» Work task
Beneath this instruction is a block of data; output from it exactly the lines that run from the one containing "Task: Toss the" through the one containing "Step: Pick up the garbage", inclusive.

» Supplied data
********
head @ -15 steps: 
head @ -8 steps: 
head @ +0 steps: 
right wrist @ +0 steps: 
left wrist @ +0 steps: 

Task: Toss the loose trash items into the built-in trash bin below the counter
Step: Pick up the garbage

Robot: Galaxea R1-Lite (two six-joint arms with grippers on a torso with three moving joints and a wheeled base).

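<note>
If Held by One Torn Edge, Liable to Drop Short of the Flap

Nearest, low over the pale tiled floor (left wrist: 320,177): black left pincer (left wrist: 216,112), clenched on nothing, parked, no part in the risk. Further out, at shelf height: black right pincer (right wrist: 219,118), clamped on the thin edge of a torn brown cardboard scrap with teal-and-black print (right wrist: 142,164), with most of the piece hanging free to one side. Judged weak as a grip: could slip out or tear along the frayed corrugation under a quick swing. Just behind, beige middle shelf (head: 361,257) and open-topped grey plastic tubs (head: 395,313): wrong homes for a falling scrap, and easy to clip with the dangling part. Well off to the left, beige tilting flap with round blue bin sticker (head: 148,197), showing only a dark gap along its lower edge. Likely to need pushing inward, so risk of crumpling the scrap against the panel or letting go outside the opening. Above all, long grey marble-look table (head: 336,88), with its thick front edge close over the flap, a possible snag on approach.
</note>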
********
» Problem solution
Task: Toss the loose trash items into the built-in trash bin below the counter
Step: Pick up the garbage

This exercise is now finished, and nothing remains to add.